For the listing that follows, report how many lines contain the word "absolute", giving the number and no other text.
##############################
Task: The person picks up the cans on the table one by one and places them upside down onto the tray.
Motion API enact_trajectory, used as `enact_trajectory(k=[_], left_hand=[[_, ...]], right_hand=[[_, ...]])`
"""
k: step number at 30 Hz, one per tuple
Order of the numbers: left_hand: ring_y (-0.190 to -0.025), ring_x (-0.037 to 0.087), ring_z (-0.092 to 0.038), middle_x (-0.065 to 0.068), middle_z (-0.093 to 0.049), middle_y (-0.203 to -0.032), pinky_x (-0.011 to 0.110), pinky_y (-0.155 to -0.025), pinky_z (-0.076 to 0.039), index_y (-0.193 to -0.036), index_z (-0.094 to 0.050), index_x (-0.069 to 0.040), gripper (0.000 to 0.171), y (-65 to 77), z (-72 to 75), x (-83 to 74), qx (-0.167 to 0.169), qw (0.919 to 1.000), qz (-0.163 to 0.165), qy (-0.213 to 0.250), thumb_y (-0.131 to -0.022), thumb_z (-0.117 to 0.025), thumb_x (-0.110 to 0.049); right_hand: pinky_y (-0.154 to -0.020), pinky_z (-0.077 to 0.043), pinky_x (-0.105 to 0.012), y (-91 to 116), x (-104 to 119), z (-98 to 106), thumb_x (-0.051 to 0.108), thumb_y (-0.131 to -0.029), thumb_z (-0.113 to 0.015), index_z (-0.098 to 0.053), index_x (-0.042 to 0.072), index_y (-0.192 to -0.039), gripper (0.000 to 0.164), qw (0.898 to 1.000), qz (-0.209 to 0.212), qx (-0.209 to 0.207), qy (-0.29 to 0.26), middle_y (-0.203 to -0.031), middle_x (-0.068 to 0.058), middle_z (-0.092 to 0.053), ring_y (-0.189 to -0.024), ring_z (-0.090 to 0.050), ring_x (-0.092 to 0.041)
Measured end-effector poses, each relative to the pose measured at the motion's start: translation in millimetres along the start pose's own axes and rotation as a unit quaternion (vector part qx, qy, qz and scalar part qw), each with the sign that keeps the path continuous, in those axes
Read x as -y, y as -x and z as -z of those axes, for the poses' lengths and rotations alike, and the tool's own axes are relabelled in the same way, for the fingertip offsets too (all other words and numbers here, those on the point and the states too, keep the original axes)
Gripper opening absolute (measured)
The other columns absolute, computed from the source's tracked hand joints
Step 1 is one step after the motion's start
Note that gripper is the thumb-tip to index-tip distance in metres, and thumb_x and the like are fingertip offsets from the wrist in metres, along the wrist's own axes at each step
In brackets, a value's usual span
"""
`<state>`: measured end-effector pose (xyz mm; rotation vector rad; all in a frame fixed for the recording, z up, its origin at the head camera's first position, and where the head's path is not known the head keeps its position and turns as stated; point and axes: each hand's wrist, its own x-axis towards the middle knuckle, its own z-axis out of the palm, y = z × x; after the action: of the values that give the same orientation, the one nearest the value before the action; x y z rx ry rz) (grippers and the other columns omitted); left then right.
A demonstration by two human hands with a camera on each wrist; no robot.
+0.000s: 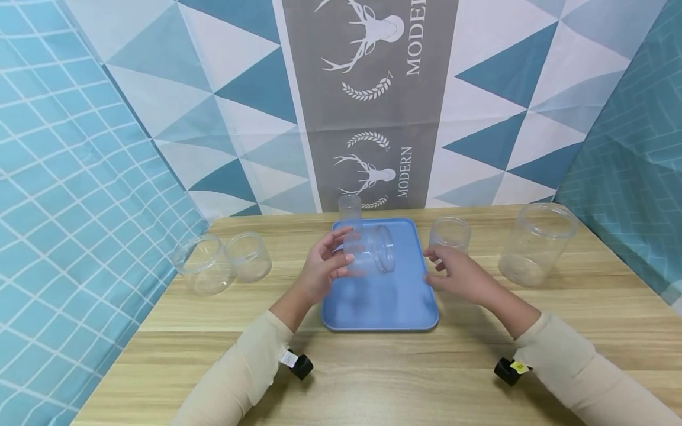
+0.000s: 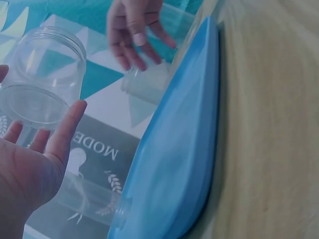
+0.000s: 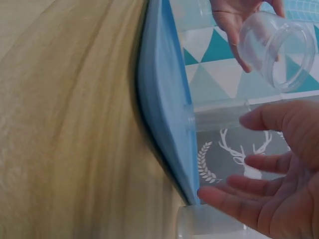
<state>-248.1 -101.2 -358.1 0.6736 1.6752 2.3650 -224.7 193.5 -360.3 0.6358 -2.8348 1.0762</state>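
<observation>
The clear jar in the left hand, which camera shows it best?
The right wrist view: the clear jar shows whole, its rimmed mouth angled toward the camera. The left wrist view shows it large, base foremost, at the frame's edge. The head view shows it small, sideways, faint against the blue tray.

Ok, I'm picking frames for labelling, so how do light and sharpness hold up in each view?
Head: bright, fairly sharp, soft shadows on the tray, the held jar faint because it's see-through; left wrist: dimmer, bluish and hazy, the table's grain soft; right wrist: also dim, grain smeared, though I can't tell whether from focus or motion.
</observation>
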Motion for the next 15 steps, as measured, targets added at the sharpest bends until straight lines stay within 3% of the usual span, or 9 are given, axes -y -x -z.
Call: enact_trajectory(k=[10,15], left_hand=[[-0.113,0.029,-0.058,0.02,-0.045,-0.137,0.045,-0.072,-0.06,-0.145,-0.038,0.003,0.062,-11.2,9.2,-7.0,0.003,0.9998,0.005,-0.02,-0.086,-0.057,0.002],[-0.116,0.036,-0.055,0.021,-0.046,-0.138,0.043,-0.07,-0.06,-0.144,-0.041,0.001,0.062,-17.5,12.5,-9.2,-0.005,0.9992,0.018,-0.036,-0.085,-0.059,0.0]], right_hand=[[-0.085,-0.053,-0.052,-2,-6,-6,0.015,-0.084,-0.072,-0.053,-0.017,-0.122,0.053,0.999,-0.028,0.023,0.037,-0.11,-0.031,-0.062,-0.101,-0.062,-0.042],[-0.082,-0.054,-0.049,-5,-10,-8,0.015,-0.085,-0.071,-0.052,-0.017,-0.122,0.053,0.997,-0.054,0.045,0.026,-0.106,-0.028,-0.064,-0.096,-0.064,-0.038]])
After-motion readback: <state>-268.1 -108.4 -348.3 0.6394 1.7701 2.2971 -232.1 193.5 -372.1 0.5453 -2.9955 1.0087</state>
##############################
**Result below**
2